You wrote:
Evolution has as much to do with biology as theories about the origin of the solar system have to do with chemistry, which is nothing.The "nothing" claim was the central error. Evolution has a *huge* amount to do with biology -- it's the formative factor in almost every aspect of why modern organisms are as they are, in both the largest sense (i.e. the structure of our bodies) and at the smallest (i.e. why we have the biochemistry that we do).
As for your claim that the origin of the solar system has "nothing" to do with chemistry, that's in error too, although not to as great a degree. True, many of the laws of chemistry would remain unchanged no matter how the solar system was formed, but that doesn't make the formation of the solar system irrelevant to chemistry in general, because it does affect the chemical makeup of our planet's crust and atmosphere and the types of chemical reactions that occur naturally (a valid field for chemists). In fact, the chemical makeup of our planet (and the Moon, and so on) gives great clues to how our solar system must have (and could not have) formed, precisely *because* the nature of that origin affects the chemical makeup of the results. And conversely the laws of chemistry had a lot to do with how our solar system did form.

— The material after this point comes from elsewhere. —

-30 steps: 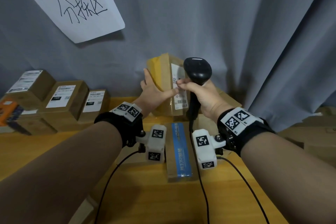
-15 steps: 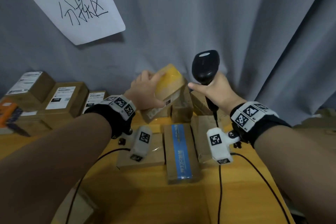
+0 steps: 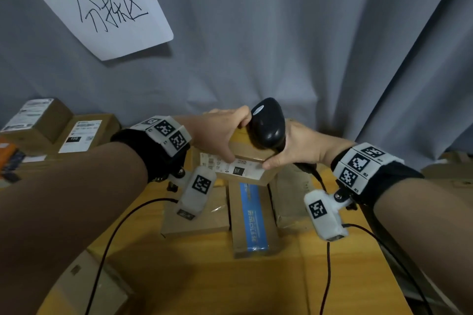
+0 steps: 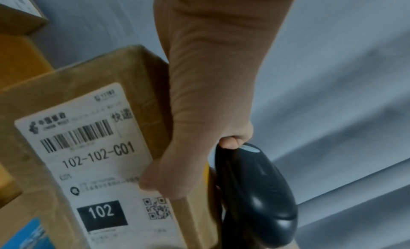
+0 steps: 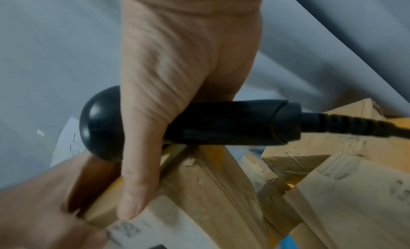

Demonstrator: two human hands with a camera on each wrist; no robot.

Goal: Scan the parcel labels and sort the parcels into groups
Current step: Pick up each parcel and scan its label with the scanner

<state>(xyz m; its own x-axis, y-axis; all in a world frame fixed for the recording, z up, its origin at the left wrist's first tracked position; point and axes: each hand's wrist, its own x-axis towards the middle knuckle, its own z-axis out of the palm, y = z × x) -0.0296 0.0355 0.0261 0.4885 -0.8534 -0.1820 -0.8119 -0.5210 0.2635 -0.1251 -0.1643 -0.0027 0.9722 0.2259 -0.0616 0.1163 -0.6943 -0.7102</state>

So the subjects are hardly related by "nothing".
As for your claim that the origin of the solar system has "nothing" to do with chemistry, that's in error too, although not to as great a degree. True, many of the laws of chemistry would remain unchanged no matter how the solar system was formed, but that doesn't make the formation of the solar system irrelevant to chemistry in general, because it does affect the chemical makeup of our planet's crust and atmosphere and the types of chemical reactions that occur naturally (a valid field for chemists). In fact, the chemical makeup of our planet (and the Moon, and so on) gives great clues to how our solar system must have (and could not have) formed, precisely *because* the nature of that origin affects the chemical makeup of the results. And conversely the laws of chemistry had a lot to do with how our solar system did form. So the subjects are hardly related by "nothing".
I would ask you to identify a single chemistry test at any level, that has a chapter on the origin of the solar system. (None of mine did.)
I stand by my assertion that the origin of the solar system has nothing to do with the study of chemistry. My analogy attempted to demonstrate the absurdity of coupling evolution (non-science, to my mind) with biology (verifiable science) by coupling it with the absurd claim that speculation about the origin of the solar system is a part of the science of chemistry. I'm sorry if it went over your head.